* PROBLEM TO WORK ON: Reproduce all the data exactly, without pictures.

========

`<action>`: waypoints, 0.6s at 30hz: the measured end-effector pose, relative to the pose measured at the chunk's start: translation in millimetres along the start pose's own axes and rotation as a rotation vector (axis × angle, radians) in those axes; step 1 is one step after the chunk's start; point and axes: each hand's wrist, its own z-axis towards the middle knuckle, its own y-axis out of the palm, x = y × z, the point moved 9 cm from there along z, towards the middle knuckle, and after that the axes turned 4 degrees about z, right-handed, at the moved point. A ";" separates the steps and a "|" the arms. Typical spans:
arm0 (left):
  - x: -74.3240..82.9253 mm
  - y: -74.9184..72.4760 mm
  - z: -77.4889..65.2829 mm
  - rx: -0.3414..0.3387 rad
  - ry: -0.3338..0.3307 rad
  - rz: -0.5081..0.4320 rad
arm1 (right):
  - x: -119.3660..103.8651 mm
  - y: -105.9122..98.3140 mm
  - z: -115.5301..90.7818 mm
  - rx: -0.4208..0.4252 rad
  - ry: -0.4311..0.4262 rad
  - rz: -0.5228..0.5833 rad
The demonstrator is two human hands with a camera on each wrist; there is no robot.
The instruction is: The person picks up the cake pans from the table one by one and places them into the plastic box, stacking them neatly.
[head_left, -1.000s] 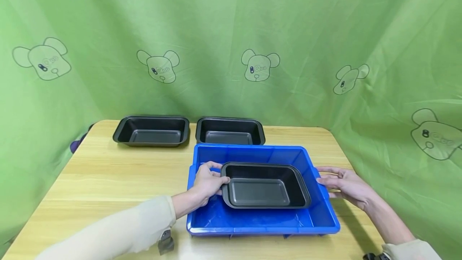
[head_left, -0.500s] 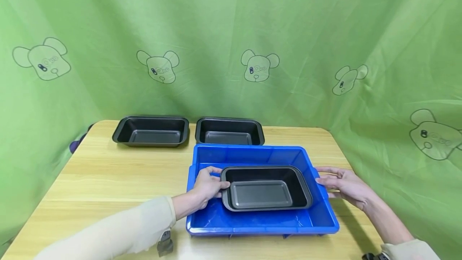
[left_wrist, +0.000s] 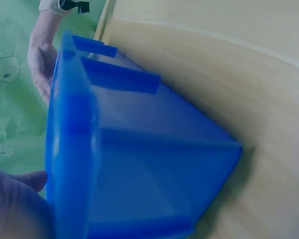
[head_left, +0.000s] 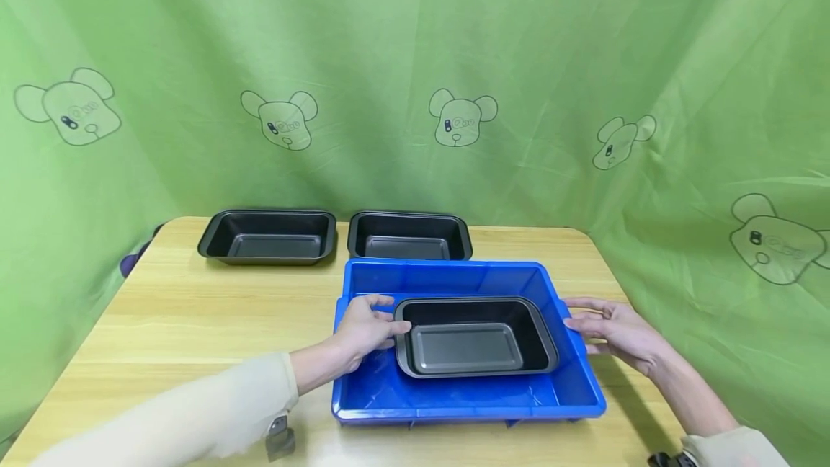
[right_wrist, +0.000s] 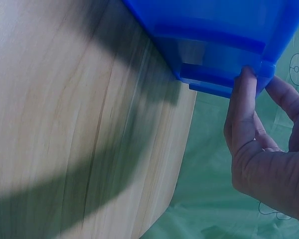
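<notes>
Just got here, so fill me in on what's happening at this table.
A person is handling a black pan inside a blue tray. The left hand grips the pan's left end, thumb over the rim, while the right hand holds the tray's right edge. Whether the pan's base touches the tray floor, I can't tell. Two similar pans stand on the wooden table: one just behind the tray, the other farther left.

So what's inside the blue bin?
A black loaf pan, gripped at its left end by the left hand. In front of it, the floor of the blue bin shows; anything beneath the pan is hidden.
</notes>
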 end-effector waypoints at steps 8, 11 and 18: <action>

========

* EXERCISE RESULT:
`<action>`: waypoints, 0.6s at 30hz: the measured end-effector pose, relative to the pose measured at the chunk's start: translation in millimetres along the start pose's own axes and rotation as a rotation vector (axis × angle, radians) in those axes; step 1 is one step after the chunk's start; point and axes: each hand's wrist, its own z-axis towards the middle knuckle, its own y-axis out of the palm, x = y × z, the point moved 9 cm from there along z, towards the middle knuckle, and after that the axes turned 4 degrees about z, right-handed, at the moved point. A ";" separates the steps and a "|" the arms. Typical spans:
arm0 (left):
  - x: -74.3240..82.9253 mm
  - y: -74.9184..72.4760 mm
  - z: -77.4889..65.2829 mm
  - rx: -0.3414..0.3387 rad
  - ry: -0.3338..0.3307 rad
  - rz: -0.5081..0.4320 rad
arm1 (right):
  - x: -119.3660..103.8651 mm
  - y: -105.9122..98.3140 mm
  - z: -115.5301..90.7818 mm
  - rx: -0.4208..0.4252 rad
  - ry: -0.4311..0.4262 rad
  - rz: -0.5228..0.5833 rad
The demonstrator is two human hands with a camera on each wrist; there is no robot.
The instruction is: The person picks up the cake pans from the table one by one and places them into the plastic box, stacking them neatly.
[head_left, -1.000s] 
[head_left, -0.500s] 
[left_wrist, +0.000s] 
[head_left, +0.000s] 
[right_wrist, +0.000s] 
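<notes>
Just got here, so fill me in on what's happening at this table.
A person is handling a black pan inside a blue tray. The left hand grips the pan's left end, thumb over the rim, while the right hand holds the tray's right edge. Whether the pan's base touches the tray floor, I can't tell. Two similar pans stand on the wooden table: one just behind the tray, the other farther left.

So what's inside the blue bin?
A black loaf pan, gripped at its left end by the left hand. In front of it, the floor of the blue bin shows; anything beneath the pan is hidden.
</notes>
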 end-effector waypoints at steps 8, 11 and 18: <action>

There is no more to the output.